● WHAT IS NEEDED
Among the lines of the listing below, count those with the string "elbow". Give the number and no commentary.

● INFORMATION SUPPLIED
◆ ◆ ◆
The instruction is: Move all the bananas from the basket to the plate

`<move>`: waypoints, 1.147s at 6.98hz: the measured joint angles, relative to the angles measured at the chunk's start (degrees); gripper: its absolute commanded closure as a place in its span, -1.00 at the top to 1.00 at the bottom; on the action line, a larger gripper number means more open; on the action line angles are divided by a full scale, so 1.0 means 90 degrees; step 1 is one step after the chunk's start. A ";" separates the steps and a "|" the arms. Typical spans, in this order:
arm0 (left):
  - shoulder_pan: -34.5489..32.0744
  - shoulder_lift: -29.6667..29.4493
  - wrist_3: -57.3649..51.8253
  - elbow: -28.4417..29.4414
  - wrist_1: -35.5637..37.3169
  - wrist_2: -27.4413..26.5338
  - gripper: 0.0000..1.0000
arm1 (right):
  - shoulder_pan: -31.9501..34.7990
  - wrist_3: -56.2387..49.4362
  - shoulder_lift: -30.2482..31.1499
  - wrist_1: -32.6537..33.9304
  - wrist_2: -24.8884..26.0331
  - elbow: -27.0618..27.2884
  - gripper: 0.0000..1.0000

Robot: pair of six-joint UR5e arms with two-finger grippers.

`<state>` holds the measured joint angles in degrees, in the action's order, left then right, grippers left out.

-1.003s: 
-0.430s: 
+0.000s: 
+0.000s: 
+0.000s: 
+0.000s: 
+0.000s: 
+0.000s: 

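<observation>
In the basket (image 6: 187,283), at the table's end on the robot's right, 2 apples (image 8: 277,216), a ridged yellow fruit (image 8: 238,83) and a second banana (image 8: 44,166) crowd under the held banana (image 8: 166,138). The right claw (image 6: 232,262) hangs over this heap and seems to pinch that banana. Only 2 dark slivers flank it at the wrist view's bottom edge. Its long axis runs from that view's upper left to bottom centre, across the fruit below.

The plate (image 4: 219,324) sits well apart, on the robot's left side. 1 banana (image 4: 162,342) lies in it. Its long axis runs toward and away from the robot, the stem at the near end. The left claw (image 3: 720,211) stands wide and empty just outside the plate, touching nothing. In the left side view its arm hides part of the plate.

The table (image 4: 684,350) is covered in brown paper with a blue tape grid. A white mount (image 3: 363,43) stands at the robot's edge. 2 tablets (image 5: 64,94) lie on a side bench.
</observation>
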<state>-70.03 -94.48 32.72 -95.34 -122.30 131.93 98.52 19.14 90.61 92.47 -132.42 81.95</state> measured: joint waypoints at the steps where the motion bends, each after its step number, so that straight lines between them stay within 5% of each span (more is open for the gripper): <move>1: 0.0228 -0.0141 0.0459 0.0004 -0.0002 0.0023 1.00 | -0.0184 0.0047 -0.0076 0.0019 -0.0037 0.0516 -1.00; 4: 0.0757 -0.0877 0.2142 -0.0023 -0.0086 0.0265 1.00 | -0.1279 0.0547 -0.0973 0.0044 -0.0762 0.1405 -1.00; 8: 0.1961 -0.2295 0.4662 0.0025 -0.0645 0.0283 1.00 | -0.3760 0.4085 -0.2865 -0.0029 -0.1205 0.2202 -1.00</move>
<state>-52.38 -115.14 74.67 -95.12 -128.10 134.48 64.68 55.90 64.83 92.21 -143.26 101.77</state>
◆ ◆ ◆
● PROBLEM SOLUTION
2